TASK TO CARRY OUT
Copy every record verbatim. Leave the pictures out.
______________________________
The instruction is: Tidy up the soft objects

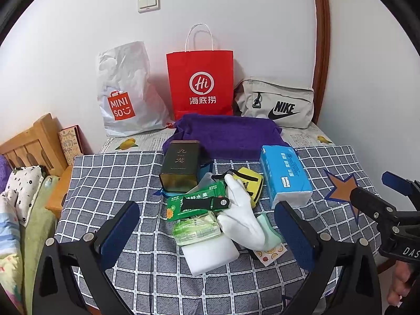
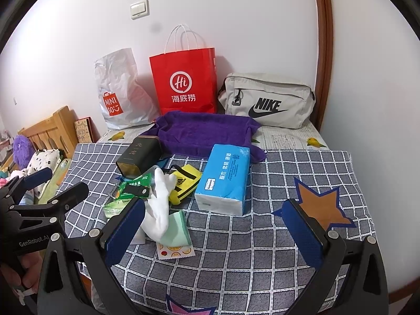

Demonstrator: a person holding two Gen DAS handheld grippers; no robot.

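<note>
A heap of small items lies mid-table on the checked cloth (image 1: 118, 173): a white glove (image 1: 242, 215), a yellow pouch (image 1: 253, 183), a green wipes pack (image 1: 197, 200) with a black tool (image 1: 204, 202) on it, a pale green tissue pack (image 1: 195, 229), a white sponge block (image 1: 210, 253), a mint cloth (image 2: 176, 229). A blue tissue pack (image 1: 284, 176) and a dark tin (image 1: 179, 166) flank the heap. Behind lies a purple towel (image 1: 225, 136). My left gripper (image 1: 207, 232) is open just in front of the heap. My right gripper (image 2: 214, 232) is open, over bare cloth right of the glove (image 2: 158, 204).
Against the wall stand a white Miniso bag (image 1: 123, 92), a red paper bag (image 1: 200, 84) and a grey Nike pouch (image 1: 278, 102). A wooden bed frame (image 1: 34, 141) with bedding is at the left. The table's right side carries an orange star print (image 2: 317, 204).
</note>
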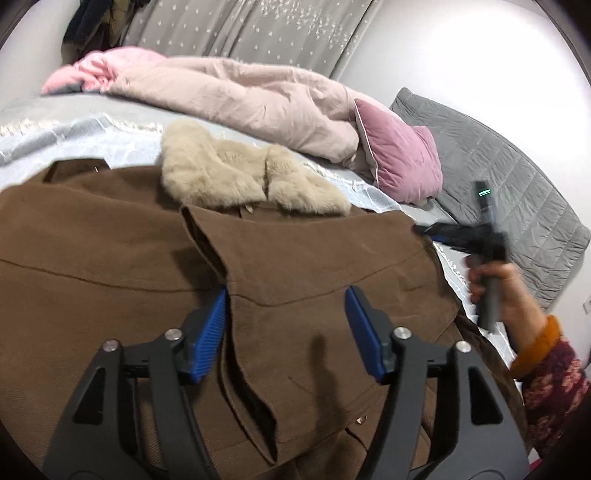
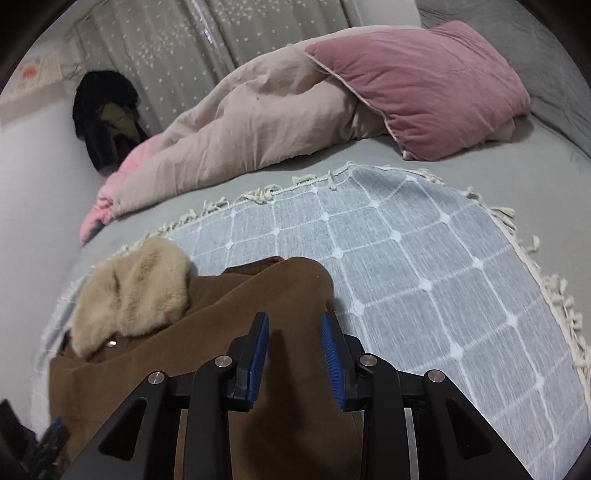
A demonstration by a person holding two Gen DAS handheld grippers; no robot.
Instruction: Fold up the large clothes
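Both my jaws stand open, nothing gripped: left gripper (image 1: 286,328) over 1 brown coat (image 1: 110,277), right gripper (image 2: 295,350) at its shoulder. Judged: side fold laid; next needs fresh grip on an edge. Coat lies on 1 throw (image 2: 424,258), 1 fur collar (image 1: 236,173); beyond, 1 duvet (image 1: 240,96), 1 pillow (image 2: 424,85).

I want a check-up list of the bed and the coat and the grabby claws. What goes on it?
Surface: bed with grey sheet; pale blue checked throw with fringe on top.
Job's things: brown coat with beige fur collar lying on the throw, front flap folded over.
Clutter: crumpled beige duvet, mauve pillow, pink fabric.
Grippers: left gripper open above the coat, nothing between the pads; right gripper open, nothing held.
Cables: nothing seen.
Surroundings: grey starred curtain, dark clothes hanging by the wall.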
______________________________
EXPECTED OUTPUT
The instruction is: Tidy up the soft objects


Demonstrator: a person holding two Gen DAS handheld grippers; no robot.

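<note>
A heap of small items lies mid-table on the checked cloth (image 1: 118, 173): a white glove (image 1: 242, 215), a yellow pouch (image 1: 253, 183), a green wipes pack (image 1: 197, 200) with a black tool (image 1: 204, 202) on it, a pale green tissue pack (image 1: 195, 229), a white sponge block (image 1: 210, 253), a mint cloth (image 2: 176, 229). A blue tissue pack (image 1: 284, 176) and a dark tin (image 1: 179, 166) flank the heap. Behind lies a purple towel (image 1: 225, 136). My left gripper (image 1: 207, 232) is open just in front of the heap. My right gripper (image 2: 214, 232) is open, over bare cloth right of the glove (image 2: 158, 204).
Against the wall stand a white Miniso bag (image 1: 123, 92), a red paper bag (image 1: 200, 84) and a grey Nike pouch (image 1: 278, 102). A wooden bed frame (image 1: 34, 141) with bedding is at the left. The table's right side carries an orange star print (image 2: 317, 204).
</note>
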A demonstration by a person holding two Gen DAS handheld grippers; no robot.
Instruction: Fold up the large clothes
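Both my jaws stand open, nothing gripped: left gripper (image 1: 286,328) over 1 brown coat (image 1: 110,277), right gripper (image 2: 295,350) at its shoulder. Judged: side fold laid; next needs fresh grip on an edge. Coat lies on 1 throw (image 2: 424,258), 1 fur collar (image 1: 236,173); beyond, 1 duvet (image 1: 240,96), 1 pillow (image 2: 424,85).

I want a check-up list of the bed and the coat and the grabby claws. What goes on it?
Surface: bed with grey sheet; pale blue checked throw with fringe on top.
Job's things: brown coat with beige fur collar lying on the throw, front flap folded over.
Clutter: crumpled beige duvet, mauve pillow, pink fabric.
Grippers: left gripper open above the coat, nothing between the pads; right gripper open, nothing held.
Cables: nothing seen.
Surroundings: grey starred curtain, dark clothes hanging by the wall.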

With this, the answer is complete.